(STORED DATA begins)

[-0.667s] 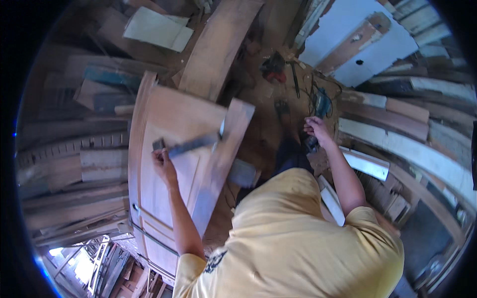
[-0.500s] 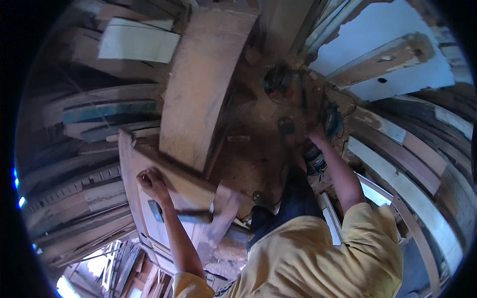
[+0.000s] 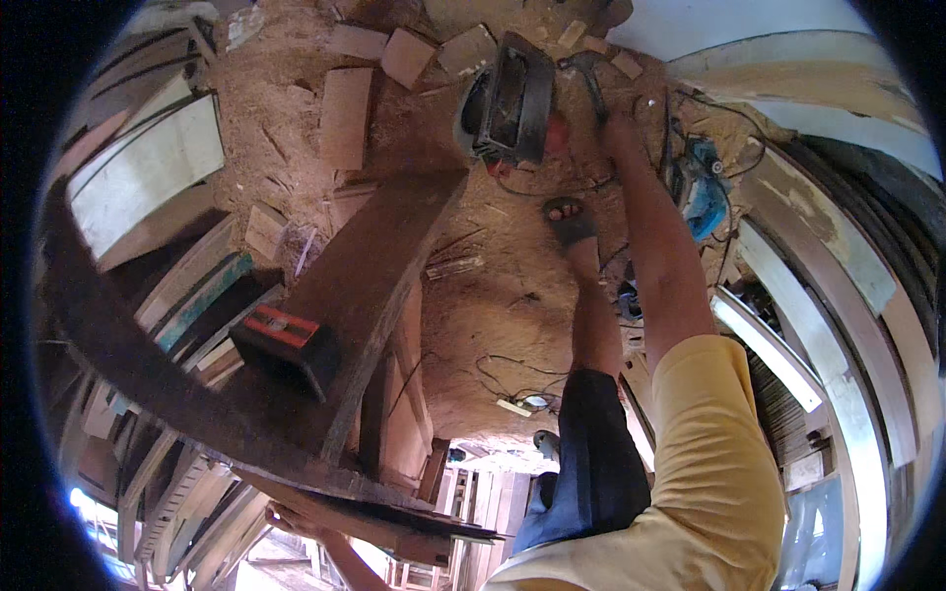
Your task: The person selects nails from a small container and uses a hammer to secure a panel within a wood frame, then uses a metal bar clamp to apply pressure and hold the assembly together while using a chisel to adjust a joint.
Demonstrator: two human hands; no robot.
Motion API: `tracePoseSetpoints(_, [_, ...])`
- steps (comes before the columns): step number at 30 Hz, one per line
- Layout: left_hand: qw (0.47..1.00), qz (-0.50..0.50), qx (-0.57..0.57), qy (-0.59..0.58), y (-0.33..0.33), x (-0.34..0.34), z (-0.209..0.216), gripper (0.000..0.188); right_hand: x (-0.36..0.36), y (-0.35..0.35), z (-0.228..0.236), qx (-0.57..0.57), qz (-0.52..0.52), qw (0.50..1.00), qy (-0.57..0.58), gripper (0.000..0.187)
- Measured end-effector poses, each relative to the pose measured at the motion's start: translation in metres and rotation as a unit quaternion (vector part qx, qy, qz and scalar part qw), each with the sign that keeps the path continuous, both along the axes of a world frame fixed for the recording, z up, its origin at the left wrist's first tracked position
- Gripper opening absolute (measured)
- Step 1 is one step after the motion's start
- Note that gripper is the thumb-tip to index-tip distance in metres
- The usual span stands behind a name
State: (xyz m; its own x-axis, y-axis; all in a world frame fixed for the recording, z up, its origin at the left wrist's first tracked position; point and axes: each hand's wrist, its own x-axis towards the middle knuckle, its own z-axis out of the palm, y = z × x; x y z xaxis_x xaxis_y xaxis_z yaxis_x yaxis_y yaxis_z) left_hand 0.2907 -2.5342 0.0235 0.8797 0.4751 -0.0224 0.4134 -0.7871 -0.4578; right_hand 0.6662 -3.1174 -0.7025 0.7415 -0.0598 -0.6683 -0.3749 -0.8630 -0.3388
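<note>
My right arm stretches far forward, and my right hand point(image 3: 619, 126) is closed around the handle end of a hammer point(image 3: 591, 84) on the dusty floor; shadow blurs the fingers. At the lower left, my left hand point(image 3: 294, 522) shows beside the lower edge of a dark wooden board point(image 3: 266, 404). Its fingers look loosely apart, with part of the hand cut off by the board. A black box-shaped thing with a red-striped top point(image 3: 281, 340) sits on the wood. The long plank point(image 3: 379, 236) runs forward from this board.
A black and red power machine point(image 3: 517, 98) stands just left of the hammer. The blue power tool point(image 3: 705, 187) lies to the right with cords. Offcuts point(image 3: 345, 118) lie on the sawdust floor point(image 3: 493, 325); stacked boards point(image 3: 857, 325) line both sides. My foot in a sandal point(image 3: 570, 222) is forward.
My view has dropped closer to the floor and the wood. My right hand has reached farther forward to the hammer. My left hand has gone from above the board to beside its lower edge.
</note>
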Motion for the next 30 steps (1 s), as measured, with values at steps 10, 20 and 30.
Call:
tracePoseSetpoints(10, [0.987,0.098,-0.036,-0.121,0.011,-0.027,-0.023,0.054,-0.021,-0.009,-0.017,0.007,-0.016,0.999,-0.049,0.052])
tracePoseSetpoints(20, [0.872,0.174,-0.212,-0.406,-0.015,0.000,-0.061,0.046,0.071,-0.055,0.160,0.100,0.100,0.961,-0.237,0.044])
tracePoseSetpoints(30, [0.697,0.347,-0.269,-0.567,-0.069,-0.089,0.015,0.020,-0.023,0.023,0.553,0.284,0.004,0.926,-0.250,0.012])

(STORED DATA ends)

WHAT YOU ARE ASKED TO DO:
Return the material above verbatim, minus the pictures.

ANSWER SPACE:
[-0.667s] 
[-0.500s] 
[+0.000s] 
Your task: The person selects nails from a small container and uses a hammer to secure a panel within a wood frame, then uses a metal bar clamp to apply pressure and hold the assembly together while using a chisel to adjust a joint.
Demonstrator: two human hands; no robot.
Motion API: `tracePoseSetpoints(_, [_, ...])`
- steps (comes before the columns): step number at 30 Hz, one per line
- Layout: left_hand: qw (0.47..1.00), qz (-0.50..0.50), qx (-0.57..0.57), qy (-0.59..0.58), y (-0.33..0.33), x (-0.34..0.34), z (-0.209..0.216), gripper (0.000..0.188); right_hand: x (-0.36..0.36), y (-0.35..0.35), z (-0.228..0.236), qx (-0.57..0.57), qz (-0.52..0.52), qw (0.50..1.00), qy (-0.57..0.58), gripper (0.000..0.187)
- Measured end-effector poses, each relative to the pose measured at the motion's start: translation in metres and rotation as a unit quaternion (vector part qx, qy, qz and scalar part qw), each with the sign that keeps the path continuous, both along the axes of a world frame fixed for the recording, z up, its origin at the left wrist's first tracked position
- Gripper opening absolute (measured)
- Step 1 is one step after the motion's start
- Note that gripper is the thumb-tip to index-tip distance in metres
- The usual span stands behind a name
State: (xyz m; its own x-axis, y-axis; all in a world frame fixed for the recording, z up, its origin at the left wrist's first tracked position; point and axes: each hand's wrist, its own x-axis towards the middle knuckle, its own z-axis out of the palm, y = z × x; x y z xaxis_x xaxis_y xaxis_z yaxis_x yaxis_y yaxis_z) left_hand 0.2907 -2.5342 0.0235 0.8797 0.4751 -0.0224 0.4134 -0.7871 -0.4578; right_hand 0.6662 -3.1174 -0.7025 0.7415 -0.0598 -0.6683 -0.3749 -0.8630 -0.3388
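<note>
My right arm stretches far forward, and my right hand point(image 3: 619, 126) is closed around the handle end of a hammer point(image 3: 591, 84) on the dusty floor; shadow blurs the fingers. At the lower left, my left hand point(image 3: 294, 522) shows beside the lower edge of a dark wooden board point(image 3: 266, 404). Its fingers look loosely apart, with part of the hand cut off by the board. A black box-shaped thing with a red-striped top point(image 3: 281, 340) sits on the wood. The long plank point(image 3: 379, 236) runs forward from this board.
A black and red power machine point(image 3: 517, 98) stands just left of the hammer. The blue power tool point(image 3: 705, 187) lies to the right with cords. Offcuts point(image 3: 345, 118) lie on the sawdust floor point(image 3: 493, 325); stacked boards point(image 3: 857, 325) line both sides. My foot in a sandal point(image 3: 570, 222) is forward.
My view has dropped closer to the floor and the wood. My right hand has reached farther forward to the hammer. My left hand has gone from above the board to beside its lower edge.
</note>
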Motion for the next 30 steps (1 s), as measured, with values at steps 10, 20 and 30.
Call:
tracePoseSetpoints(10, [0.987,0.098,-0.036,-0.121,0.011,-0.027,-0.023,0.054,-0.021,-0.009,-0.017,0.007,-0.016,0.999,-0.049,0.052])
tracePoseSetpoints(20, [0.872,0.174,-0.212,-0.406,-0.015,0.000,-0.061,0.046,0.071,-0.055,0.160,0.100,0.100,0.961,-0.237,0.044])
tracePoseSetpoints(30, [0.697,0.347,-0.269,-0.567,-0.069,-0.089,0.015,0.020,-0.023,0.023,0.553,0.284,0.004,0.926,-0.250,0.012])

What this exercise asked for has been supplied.